"There is nothing more pleasant than cruising on a boat with the whole family."
Letter from Empress Catherine the Great

Monday, August 14, 2023

Days 35-36 — August 12 & 13 — Saint John NB to Digby NS & Lay Day There — 48 NM

 A beautiful bright sunny windy day for a great exciting fast passage.  We were off mooring from 6:40 a.m. to 2:04 p.m. Five miles to the Falls where we felt some churning; that short part of the passage was no job for autopilot.

This is the rock from upstream with the next photo after we passed around it.


Then three miles through Saint John Harbor to the Bay of Fundy. We gave a lot of room here to a two tug operation in pushing the freighter sideways to the dock.
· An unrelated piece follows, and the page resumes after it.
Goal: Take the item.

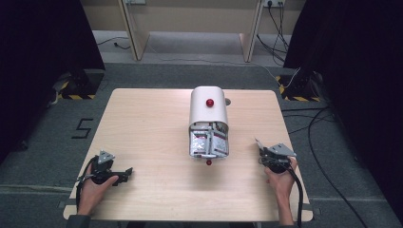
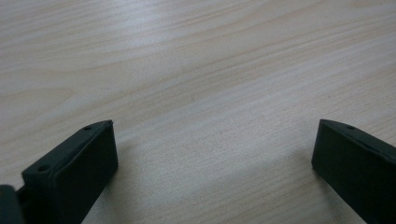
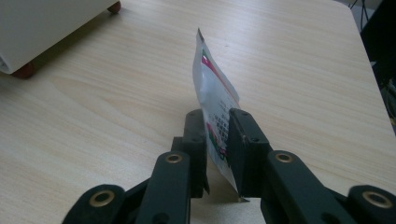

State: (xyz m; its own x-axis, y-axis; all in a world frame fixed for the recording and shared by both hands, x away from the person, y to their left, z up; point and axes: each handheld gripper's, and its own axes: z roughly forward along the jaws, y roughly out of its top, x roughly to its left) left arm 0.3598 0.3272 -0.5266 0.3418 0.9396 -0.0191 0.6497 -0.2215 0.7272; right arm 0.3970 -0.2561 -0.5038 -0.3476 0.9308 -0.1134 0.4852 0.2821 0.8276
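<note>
A white rounded container [image 1: 209, 114] with a red knob [image 1: 209, 102] lies on its side mid-table, and its open end, stuffed with several silver-and-red packets [image 1: 209, 142], faces me. My right gripper [image 3: 217, 114] rests on the table right of it [image 1: 266, 151]. One white packet [image 3: 212, 79] with red and green print stands on edge between its jaws. The jaws are slightly apart and the packet leans on the right one, so the pads do not press it. My left gripper [image 2: 215, 122] lies at the front left [image 1: 124, 173], wide open over bare wood.
The light wooden table [image 1: 147, 123] has its right edge close behind the right gripper. The container's white side [image 3: 42, 23] and its red feet [image 3: 23, 70] lie to the upper left in the right gripper view. Cables run across the floor on the right [image 1: 318, 123].
</note>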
Once out in the Bay it was a straight 35 NM shot, pretty much due south to Digby Gut. We put up the reefed main, then added the small jib, and a few minutes later, shook out the reef. With apparent wind wind about sixty degrees off the starboard bow in the teens, we made between six and eight knots. Exhilarating.
Digby Gut, like Plum Gut (and what could have been called Hellgate Gut) is where a lot of water flows fast. I had not read up on Digby Gut. It is the passage, about half a mile wide and quite deep enough through which Nova Scotia’s huge Annapolis Basin ebbs out into the Bay of Fundy. We seem to be headed toward the land at the left side of the photo, but the computer shows our Course Over the Ground, (different from heading due to tidal flow) shows us moving for the dead center of the Gut. The tide flowing out of the Gut slowed us from six knots to 1.6, in a field of whitecaps.
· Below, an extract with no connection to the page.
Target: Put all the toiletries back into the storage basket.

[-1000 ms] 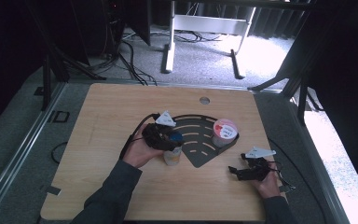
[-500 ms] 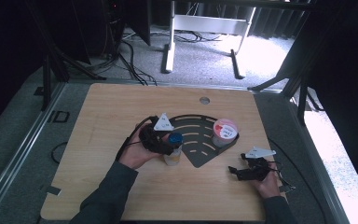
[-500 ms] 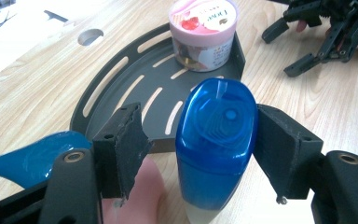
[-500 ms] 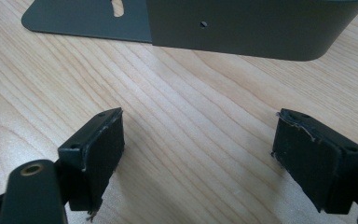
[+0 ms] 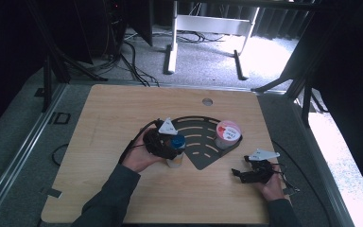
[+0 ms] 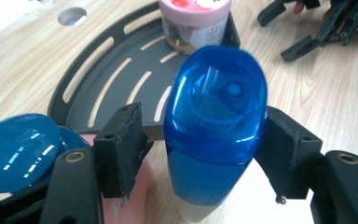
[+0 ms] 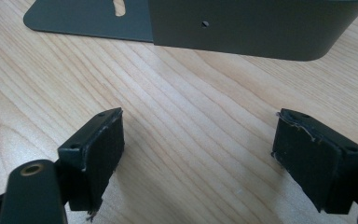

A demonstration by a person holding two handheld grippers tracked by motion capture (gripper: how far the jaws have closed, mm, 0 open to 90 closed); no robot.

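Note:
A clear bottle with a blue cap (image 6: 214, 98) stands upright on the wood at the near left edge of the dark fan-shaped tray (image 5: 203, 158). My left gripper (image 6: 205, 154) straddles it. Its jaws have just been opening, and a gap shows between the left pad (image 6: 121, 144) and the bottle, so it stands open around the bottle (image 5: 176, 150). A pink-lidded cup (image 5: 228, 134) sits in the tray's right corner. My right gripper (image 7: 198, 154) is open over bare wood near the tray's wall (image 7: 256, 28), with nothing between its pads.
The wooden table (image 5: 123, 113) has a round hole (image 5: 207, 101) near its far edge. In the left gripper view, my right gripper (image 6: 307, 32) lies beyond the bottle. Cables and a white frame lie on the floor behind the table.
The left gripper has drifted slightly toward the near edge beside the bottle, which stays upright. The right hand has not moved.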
Once through the Gut we furled and motored the last four miles to the Royal Western Nova Scotia Yacht Club. It’s floating docks rise and fall thirty feet with the tide. An aluminum ramp descends from shore to the dock. The right half of the ramp consists of a flight if 47 aluminum stairs to make climbing easier. At high tide the ramp is level.

The Club gave is clear directions to one of its four moorings where we attached in eight feet of water at low. The electronic chart showed soundings of “3”. In New Brunswick and the US that means there is a depth of only three feet of depth at low tide at the location so marked. Every paper chart prints a notice whether it’s soundings data are in feet, meters or fathoms. The electronic chart did not tell is that it had switched from feet to meters in crossing the Bay of Fundy from one Canadian province to another.
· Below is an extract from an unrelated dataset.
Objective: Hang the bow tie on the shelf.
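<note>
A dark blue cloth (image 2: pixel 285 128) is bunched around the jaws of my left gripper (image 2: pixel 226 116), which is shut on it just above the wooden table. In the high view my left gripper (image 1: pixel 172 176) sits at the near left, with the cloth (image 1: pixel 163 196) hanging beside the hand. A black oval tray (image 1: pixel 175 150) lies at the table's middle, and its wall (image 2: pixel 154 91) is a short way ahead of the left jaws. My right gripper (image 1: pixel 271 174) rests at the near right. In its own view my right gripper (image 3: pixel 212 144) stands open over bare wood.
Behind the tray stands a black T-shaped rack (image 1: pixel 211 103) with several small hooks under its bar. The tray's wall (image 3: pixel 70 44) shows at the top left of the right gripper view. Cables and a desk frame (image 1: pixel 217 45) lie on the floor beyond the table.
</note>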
Digby is renowned for its scallops and we arrived during the town’s 48th annual Scallop Days Festival. Grilled scallops in “scallop rolls” for only $10. And the three scallops in each roll were about 2.5 to 3” in diameter! And delicious.

We met our friends Greg and Wanda, who befriended and hosted  us in Halifax in 2017. They visited us in NY the next year and I sailed with Greg on Yves’ boat from Bermuda to Halifax the year after that. We had planned to visit them in their even more fabulous home on the east side of Nova Scotia on our way to Newfoundland. But that has to wait for a visit by air in the off season.


They drove across their island and we spent a day with them.

We shared a two bedroom suite at the Digby Pines golf resort with them (our first night off the boat after a few months aboard) had dinner and breakfast with them there, and they chauffeured us up the east coast of Nova Scotia to Port Royal and The Habitation, both museums on the Annapolis River. The exhibits taught of the turbulent period of 1604 and following (including what we call The French and Indian War) . Then Miq Maq (native Americans), the French, the British and the Acadians (North Americans who considered themselves French) were warring over possession of North America — and particularly over Nova Scotia. This area on Nova Scotia’s west coast was the site of Nova Scotia’s first capital. Museum activity was good because it rained most of the morning.  After lunch, they drove us back to Digby and headed across the province back to their home near Lunenburg. And at the end of the last day of the Scallop Days Festival, during a lightning and thunderstorm, the folks put on quite a show.

Greg told us of whale watching near Brier Island, down the coast a bit, a favorite spot for most every species of whales to cavort. Others said we should go as well. But in the end we decided to skip Brier Island and move on to Grand Manan tomorrow. First inserting it before Grand Manan would create a “V” shaped track that these old bones do not currently favor. Also there is uncertainty about where we could tie up and tales of strong currents. So we are off for Grand Manan at tomorrows high tide.